Required work:
The expected output is the complete data, reproduced exactly.

Data:
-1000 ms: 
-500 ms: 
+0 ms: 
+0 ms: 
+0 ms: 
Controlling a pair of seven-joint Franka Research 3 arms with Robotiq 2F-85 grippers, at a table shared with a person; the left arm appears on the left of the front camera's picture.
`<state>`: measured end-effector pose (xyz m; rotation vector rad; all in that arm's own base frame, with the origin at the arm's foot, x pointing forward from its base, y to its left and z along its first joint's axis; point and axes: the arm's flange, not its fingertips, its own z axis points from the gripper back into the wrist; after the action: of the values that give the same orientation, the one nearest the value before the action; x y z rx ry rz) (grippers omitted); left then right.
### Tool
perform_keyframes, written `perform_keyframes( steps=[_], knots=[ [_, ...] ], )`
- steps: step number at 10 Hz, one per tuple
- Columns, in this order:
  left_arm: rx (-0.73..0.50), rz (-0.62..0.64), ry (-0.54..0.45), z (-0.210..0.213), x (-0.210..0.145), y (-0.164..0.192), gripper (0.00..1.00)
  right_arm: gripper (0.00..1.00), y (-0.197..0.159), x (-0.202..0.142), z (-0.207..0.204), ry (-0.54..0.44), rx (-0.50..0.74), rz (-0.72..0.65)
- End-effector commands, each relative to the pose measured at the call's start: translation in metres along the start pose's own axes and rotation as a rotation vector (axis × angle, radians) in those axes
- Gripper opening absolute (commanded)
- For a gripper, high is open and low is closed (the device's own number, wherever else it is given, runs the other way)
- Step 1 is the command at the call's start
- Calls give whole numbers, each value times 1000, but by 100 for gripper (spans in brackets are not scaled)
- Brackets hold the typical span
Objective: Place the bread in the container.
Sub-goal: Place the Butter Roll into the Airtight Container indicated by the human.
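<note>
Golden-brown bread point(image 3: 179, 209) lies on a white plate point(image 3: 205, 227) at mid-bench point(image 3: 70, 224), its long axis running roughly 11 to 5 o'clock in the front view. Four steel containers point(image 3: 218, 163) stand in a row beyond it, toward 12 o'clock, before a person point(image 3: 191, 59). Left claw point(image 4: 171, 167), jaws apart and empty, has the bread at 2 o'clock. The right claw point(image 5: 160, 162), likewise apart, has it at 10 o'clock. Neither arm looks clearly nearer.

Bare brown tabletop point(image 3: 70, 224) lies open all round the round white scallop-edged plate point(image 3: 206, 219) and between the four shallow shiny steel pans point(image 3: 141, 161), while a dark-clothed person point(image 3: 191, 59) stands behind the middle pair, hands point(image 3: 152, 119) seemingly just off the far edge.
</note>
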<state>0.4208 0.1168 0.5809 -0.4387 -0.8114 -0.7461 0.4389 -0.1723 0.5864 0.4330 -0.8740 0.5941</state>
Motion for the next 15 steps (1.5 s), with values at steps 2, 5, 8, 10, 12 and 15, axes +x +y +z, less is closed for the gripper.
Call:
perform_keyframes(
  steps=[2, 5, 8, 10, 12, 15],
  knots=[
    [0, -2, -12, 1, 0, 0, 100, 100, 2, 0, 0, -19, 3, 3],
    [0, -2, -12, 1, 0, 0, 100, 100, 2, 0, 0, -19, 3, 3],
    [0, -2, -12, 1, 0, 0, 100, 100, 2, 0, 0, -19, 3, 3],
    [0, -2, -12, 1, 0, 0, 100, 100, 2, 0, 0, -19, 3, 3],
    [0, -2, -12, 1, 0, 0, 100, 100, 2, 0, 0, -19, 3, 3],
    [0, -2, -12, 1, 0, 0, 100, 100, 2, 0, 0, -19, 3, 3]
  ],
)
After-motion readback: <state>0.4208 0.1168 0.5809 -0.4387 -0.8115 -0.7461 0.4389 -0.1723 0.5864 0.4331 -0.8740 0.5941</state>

Completed task:
-1000 ms: 
-500 ms: 
+0 ms: 
+0 ms: 
+0 ms: 
Controlling a pair of seven-joint Franka Research 3 arms with Robotiq 2F-85 grippers, at a table shared with a person; the left arm appears on the left of the front camera's picture.
`<state>`: measured end-effector pose (xyz m; rotation vector rad; all in that arm's own base frame, with the origin at the arm's foot, x pointing forward from its base, y to its left and z along its first joint's axis; point and axes: the arm's flange, not its fingertips, its own z axis points from the gripper back into the wrist; after the action: of the values that give the same orientation, the one nearest the value before the action; x y z rx ry rz) (grippers omitted); left then right.
### Tool
perform_keyframes, written `perform_keyframes( steps=[_], knots=[ [_, ...] ], )`
- steps: step number at 10 Hz, one per tuple
- Columns, in this order:
  left_arm: rx (-0.73..0.50), rz (-0.62..0.64), ry (-0.54..0.45), z (-0.210..0.213), x (-0.210..0.145), y (-0.164..0.192), gripper (0.00..1.00)
  right_arm: gripper (0.00..1.00), y (-0.197..0.159), x (-0.202..0.142), z (-0.207..0.204), ry (-0.54..0.44), rx (-0.50..0.74), rz (-0.72..0.65)
- End-effector commands, each relative to the pose measured at the call's start: translation in metres along the start pose's own axes and rotation as a rotation vector (axis × angle, radians) in those axes
- Gripper opening absolute (commanded)
- For a gripper, high is open and low is closed (the device's own number, wherever else it is given, runs the other way)
- Step 1 is the command at the call's start
- Calls give whole numbers, each value times 1000, but by 100 for gripper (spans in brackets are not scaled)
- Brackets hold the typical span
Objective: Place the bread in the container.
Sub-goal: Place the Butter Roll into the Airtight Container indicated by the human.
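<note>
Golden-brown bread point(image 3: 179, 209) lies on a white plate point(image 3: 205, 227) at mid-bench point(image 3: 70, 224), its long axis running roughly 11 to 5 o'clock in the front view. Four steel containers point(image 3: 218, 163) stand in a row beyond it, toward 12 o'clock, before a person point(image 3: 191, 59). Left claw point(image 4: 171, 167), jaws apart and empty, has the bread at 2 o'clock. The right claw point(image 5: 160, 162), likewise apart, has it at 10 o'clock. Neither arm looks clearly nearer.

Bare brown tabletop point(image 3: 70, 224) lies open all round the round white scallop-edged plate point(image 3: 206, 219) and between the four shallow shiny steel pans point(image 3: 141, 161), while a dark-clothed person point(image 3: 191, 59) stands behind the middle pair, hands point(image 3: 152, 119) seemingly just off the far edge.
</note>
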<state>0.4208 0.1168 0.5809 -0.4387 -0.8114 -0.7461 0.4389 -0.1723 0.5864 0.4330 -0.8740 0.5941</state>
Motion for the next 15 steps (1.5 s), with values at steps 2, 5, 8, 10, 12 and 15, axes +x +y +z, less is closed for the gripper.
Call:
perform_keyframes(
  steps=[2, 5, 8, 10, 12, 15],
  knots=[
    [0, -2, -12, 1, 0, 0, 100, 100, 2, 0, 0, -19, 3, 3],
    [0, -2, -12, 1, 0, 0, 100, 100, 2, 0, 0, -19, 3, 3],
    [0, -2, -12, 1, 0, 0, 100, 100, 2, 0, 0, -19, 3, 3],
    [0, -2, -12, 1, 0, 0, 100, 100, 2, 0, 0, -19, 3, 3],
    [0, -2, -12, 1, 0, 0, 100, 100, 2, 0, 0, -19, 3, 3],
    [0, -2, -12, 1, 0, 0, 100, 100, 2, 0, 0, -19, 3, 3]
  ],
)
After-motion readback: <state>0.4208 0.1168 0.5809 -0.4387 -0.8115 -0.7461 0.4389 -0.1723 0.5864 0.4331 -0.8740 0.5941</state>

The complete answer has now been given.